:: ACTIVITY ::
Every line in the records below between the one holding "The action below" and the one holding "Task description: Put", inclusive, is to be set down exactly; all other lines are to be left out.
═══ SUPPLIED ENTRIES ═══
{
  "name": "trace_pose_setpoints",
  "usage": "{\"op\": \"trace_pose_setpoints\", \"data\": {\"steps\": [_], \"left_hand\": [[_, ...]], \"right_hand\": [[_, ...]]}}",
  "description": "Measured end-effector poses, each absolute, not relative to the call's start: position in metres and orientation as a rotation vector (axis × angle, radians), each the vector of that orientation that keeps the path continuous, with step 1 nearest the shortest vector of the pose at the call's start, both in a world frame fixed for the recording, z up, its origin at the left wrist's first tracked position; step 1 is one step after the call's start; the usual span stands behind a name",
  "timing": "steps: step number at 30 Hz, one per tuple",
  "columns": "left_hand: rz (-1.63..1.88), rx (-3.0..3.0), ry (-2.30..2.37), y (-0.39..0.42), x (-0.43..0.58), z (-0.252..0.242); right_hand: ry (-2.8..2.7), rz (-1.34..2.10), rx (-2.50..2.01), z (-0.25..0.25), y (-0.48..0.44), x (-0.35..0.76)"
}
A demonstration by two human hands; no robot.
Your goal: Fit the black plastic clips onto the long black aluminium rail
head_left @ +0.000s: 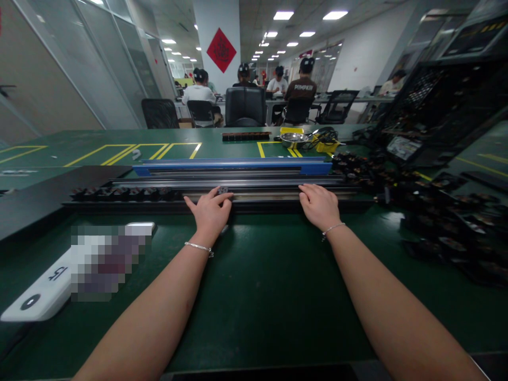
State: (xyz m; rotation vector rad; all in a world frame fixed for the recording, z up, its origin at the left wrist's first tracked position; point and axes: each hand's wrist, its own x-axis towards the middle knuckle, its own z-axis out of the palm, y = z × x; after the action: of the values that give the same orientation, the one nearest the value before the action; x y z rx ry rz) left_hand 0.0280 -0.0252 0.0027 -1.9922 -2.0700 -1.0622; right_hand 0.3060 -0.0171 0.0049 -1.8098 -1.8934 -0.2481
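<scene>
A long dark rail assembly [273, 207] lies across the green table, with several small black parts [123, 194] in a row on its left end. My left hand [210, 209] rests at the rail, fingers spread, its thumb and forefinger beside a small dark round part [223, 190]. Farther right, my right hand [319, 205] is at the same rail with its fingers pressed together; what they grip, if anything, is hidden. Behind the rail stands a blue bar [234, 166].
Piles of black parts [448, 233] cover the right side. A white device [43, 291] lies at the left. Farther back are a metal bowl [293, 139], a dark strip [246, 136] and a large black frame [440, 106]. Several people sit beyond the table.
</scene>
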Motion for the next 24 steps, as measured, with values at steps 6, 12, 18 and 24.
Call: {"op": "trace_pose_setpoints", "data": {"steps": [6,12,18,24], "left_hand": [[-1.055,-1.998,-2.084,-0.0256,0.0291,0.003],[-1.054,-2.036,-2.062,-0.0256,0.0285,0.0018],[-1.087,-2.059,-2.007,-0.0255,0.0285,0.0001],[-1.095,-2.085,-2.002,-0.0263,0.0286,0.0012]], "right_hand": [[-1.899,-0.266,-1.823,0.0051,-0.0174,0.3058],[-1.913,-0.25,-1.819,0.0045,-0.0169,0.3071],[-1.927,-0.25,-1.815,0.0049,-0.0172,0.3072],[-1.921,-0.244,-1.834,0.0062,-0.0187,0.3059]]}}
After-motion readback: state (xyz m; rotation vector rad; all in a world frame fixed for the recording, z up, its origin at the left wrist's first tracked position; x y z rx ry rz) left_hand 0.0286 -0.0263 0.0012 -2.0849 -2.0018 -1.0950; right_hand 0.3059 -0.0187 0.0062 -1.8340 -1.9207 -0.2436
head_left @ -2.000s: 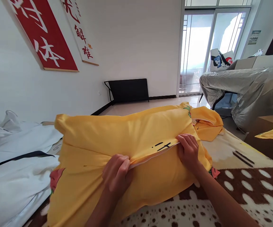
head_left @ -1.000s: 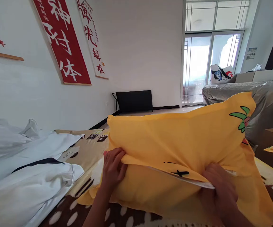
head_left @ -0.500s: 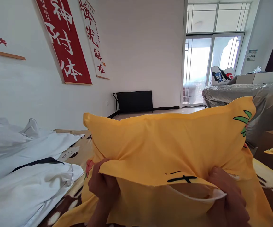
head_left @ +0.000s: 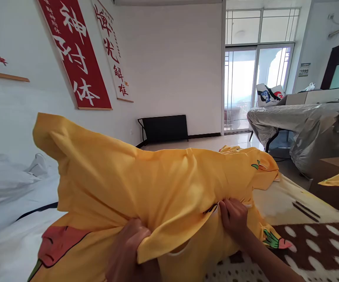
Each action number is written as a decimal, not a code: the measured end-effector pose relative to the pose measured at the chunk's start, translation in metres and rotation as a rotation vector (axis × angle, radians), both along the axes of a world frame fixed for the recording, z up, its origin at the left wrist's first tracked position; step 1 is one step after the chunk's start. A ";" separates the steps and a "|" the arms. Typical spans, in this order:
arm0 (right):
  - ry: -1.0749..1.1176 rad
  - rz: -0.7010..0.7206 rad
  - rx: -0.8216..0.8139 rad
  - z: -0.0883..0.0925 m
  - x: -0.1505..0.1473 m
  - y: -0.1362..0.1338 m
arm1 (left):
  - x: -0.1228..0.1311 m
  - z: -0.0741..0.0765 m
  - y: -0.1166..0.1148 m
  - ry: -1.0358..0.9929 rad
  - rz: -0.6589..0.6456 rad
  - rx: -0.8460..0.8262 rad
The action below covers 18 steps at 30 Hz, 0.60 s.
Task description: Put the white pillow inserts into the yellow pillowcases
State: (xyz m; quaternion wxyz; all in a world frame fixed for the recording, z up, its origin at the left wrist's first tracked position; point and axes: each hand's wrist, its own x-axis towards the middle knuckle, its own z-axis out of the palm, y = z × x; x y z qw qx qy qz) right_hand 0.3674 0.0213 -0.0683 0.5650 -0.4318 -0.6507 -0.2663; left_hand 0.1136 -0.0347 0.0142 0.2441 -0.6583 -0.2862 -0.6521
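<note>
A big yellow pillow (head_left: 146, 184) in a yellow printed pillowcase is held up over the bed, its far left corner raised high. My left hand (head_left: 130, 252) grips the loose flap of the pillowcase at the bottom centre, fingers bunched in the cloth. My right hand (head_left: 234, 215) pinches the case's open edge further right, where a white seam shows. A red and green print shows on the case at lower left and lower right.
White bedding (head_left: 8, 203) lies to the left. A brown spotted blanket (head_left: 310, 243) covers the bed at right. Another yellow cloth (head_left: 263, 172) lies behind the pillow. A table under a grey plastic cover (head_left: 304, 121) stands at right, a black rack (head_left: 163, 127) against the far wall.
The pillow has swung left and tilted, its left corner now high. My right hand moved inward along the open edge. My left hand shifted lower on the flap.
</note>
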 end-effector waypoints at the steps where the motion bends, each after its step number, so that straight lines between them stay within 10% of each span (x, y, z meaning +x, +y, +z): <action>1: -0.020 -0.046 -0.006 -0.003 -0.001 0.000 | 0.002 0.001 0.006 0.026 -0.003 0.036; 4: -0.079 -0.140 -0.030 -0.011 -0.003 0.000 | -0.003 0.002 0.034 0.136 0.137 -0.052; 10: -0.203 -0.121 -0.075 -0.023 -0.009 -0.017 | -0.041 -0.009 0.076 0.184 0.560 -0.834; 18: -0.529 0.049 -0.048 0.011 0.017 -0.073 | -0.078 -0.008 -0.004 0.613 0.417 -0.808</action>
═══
:: RESULT OF THE TASK ::
The action below covers 18 steps at 30 Hz, 0.60 s.
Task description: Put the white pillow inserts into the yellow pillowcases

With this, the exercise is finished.